La espiral de la libreta
Rafael Cadenas, el poeta de la vida corriente
Olga Merino
En el tren, leyendo al poeta Rafael Cadenas, recién premiado con el Cervantes y el primer escritor venezolano en recibir la máxima distinción de las letras hispanas. Confieso mi vergüenza: no lo había descubierto hasta la concesión del premio, aunque descubrir sería mucho decir; más bien, entreabrir los postigos de un poeta luminoso que no busca estilo sino honradez, volver a la raíz del idioma, a que «cada palabra lleve lo que dice». Puede que un AVE tempranero no sea el mejor lugar del mundo para entregarse a la poesía pero, a medida que los campos se desperezan al otro lado de la ventanilla, empiezan a aflorar versos brillantes de tan depurados: «Tengo ojos, / no puntos de vista». Otras dos estrofas potentes: «Tal vez solo para hacerte sitio / me tiene en pie la vida». Cadenas, el poeta que ama la vida corriente.

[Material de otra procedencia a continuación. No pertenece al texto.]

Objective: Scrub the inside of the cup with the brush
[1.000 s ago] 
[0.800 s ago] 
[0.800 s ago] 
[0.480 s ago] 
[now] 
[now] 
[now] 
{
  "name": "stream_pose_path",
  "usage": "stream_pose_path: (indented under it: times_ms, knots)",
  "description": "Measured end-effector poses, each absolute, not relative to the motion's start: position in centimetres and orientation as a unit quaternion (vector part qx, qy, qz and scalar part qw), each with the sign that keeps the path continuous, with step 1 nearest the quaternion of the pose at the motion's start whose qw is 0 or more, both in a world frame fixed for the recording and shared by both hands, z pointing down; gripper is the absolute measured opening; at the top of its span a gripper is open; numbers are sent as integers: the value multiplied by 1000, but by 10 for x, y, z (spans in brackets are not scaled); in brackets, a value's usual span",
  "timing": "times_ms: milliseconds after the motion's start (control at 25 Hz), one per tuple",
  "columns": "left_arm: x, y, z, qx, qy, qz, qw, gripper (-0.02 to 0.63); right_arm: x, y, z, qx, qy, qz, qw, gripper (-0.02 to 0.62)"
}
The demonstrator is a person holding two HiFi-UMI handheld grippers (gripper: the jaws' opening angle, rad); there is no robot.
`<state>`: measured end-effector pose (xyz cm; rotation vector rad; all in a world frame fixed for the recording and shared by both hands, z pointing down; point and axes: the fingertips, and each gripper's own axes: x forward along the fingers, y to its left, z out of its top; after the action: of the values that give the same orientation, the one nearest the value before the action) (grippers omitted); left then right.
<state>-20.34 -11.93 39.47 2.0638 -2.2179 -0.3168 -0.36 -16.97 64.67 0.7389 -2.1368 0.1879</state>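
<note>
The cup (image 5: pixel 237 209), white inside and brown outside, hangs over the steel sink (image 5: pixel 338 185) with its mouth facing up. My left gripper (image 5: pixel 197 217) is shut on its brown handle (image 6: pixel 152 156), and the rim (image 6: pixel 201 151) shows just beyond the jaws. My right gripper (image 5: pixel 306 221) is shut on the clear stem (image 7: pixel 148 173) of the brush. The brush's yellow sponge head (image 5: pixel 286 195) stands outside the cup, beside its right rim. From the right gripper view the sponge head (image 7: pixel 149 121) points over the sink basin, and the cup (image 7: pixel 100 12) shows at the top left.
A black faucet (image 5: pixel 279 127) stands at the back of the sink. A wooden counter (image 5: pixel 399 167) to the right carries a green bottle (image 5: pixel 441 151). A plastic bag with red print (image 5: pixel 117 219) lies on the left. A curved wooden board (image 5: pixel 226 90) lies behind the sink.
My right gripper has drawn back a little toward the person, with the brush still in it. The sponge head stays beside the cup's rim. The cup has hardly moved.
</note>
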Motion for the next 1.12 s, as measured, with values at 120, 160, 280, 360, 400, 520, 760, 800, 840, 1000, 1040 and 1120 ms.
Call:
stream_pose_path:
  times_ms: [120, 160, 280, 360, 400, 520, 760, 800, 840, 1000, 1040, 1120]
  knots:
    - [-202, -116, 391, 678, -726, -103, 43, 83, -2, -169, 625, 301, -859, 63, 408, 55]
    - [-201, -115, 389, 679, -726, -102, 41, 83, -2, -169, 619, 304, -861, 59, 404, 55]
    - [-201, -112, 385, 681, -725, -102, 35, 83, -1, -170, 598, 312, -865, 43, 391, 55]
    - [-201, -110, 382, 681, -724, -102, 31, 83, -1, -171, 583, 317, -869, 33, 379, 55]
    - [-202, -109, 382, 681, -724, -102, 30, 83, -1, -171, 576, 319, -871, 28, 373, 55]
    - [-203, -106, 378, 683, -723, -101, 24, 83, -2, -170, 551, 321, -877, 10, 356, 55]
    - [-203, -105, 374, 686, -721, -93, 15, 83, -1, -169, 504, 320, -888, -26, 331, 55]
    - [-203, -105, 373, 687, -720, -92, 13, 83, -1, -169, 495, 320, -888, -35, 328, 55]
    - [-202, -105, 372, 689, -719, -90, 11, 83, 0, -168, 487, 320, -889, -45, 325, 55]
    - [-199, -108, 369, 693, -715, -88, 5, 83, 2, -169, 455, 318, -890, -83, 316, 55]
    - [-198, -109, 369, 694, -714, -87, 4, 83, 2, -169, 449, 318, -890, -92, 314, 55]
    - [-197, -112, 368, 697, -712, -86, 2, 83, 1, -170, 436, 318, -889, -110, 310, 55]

El martes, en el Palacio Real de Madrid, los reyes Felipe VI y Letizia ofrecieron un almuerzo en su honor, una comida que tradicionalmente reúne a ministros, editores, académicos de la lengua, escritores y otros representantes del mundo de la cultura. Al poeta se le veía fatigado, por los rigores de la edad, el trajín de los agasajos y el largo vuelo desde Caracas. Cansado pero sobriamente feliz. Tal vez algo turbado por la magnificencia del comedor de gala, las columnas de mármol, 15 lámparas de bronce y una mesa imperial con cabida para un centenar de comensales. A Cadenas lo sentaron a la derecha del Rey. Aunque de talante ensimismado -la poesía se escribe hacia dentro, supongo-, el poeta escuchó con suma atención las palabras del monarca previas al almuerzo. Los ojos muy abiertos, como un niño grande, como si no acabara de creérselo. Él, que sufrió exilio y cárcel, que militó en el Partido Comunista para desdecirse («yo, que he sido arruinado por tantas marchas y contramarchas»). La gloria al fin, a los 93 años.
«Brindis sin vino»
Se produjo una anécdota simpática. Cuando el Rey invitó a todos los asistentes a brindar «por nuestra lengua, por Rafael Cadenas y por la vigencia de los ideales de Cervantes», aún no habían servido el vino en las copas; tan solo agua. Hubo que esperar un minuto. Fue un fallo intrascendente del protocolo que el azar colocó sobre la mesa cargado de verdad simbólica: si no fuera porque la superstición desaconseja los brindis sin vino, lo suyo habría sido entrechocar las copas con el líquido cristalino, con la humildad del agua, para festejar a alguien que ha despojado su vida y la poesía de brillos inútiles hasta casi la desnudez del haiku. Un instante de felicidad para todos, presente puro.